* **Instructions for the task**: Range to repeat from the listing below: the line containing "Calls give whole" down to the line containing "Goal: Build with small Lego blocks", both included. Copy it exactly, pictures excluded, and add nothing else.

%%

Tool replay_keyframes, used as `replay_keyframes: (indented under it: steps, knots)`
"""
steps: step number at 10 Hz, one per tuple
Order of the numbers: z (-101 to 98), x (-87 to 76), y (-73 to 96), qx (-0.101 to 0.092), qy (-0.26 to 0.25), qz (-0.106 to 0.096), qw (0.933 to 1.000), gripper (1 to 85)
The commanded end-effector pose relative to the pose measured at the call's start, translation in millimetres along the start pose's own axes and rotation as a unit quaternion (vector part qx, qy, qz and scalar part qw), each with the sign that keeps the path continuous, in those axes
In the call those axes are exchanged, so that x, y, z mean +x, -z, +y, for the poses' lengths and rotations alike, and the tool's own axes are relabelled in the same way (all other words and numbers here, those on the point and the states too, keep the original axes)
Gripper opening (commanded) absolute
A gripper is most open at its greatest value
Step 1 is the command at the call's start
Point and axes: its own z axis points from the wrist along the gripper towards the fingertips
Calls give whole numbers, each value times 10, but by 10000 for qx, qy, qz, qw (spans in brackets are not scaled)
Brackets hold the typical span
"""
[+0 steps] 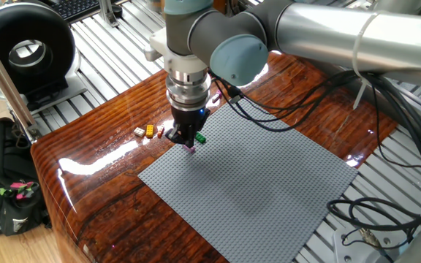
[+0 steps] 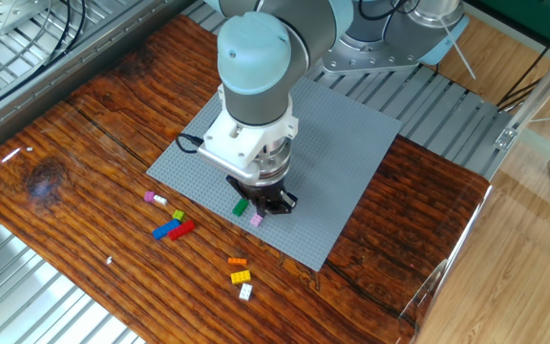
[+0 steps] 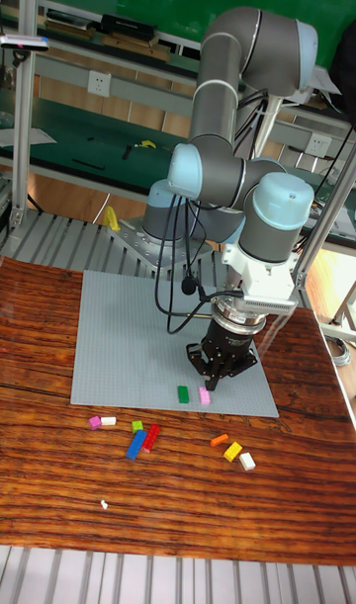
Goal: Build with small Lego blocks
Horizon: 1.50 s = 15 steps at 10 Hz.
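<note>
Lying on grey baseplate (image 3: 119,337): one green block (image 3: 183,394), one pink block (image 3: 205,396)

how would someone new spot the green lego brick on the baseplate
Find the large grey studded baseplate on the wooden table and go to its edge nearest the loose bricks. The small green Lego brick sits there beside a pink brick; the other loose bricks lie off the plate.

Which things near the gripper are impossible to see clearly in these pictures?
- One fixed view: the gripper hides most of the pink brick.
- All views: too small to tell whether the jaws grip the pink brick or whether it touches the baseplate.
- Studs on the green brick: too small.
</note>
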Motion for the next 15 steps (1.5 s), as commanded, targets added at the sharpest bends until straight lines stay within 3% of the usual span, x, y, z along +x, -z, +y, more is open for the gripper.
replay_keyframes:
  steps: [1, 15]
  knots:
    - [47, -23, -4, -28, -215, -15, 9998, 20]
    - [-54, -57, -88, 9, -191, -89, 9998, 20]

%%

* **Finished task**:
Calls give whole numbers, each value times 10, but by 10000 for qx, qy, qz, qw (spans in brackets are not scaled)
Brackets hold the typical span
"""
[+0 steps] 
[+0 steps] 
[+0 steps] 
Goal: Build with small Lego blocks

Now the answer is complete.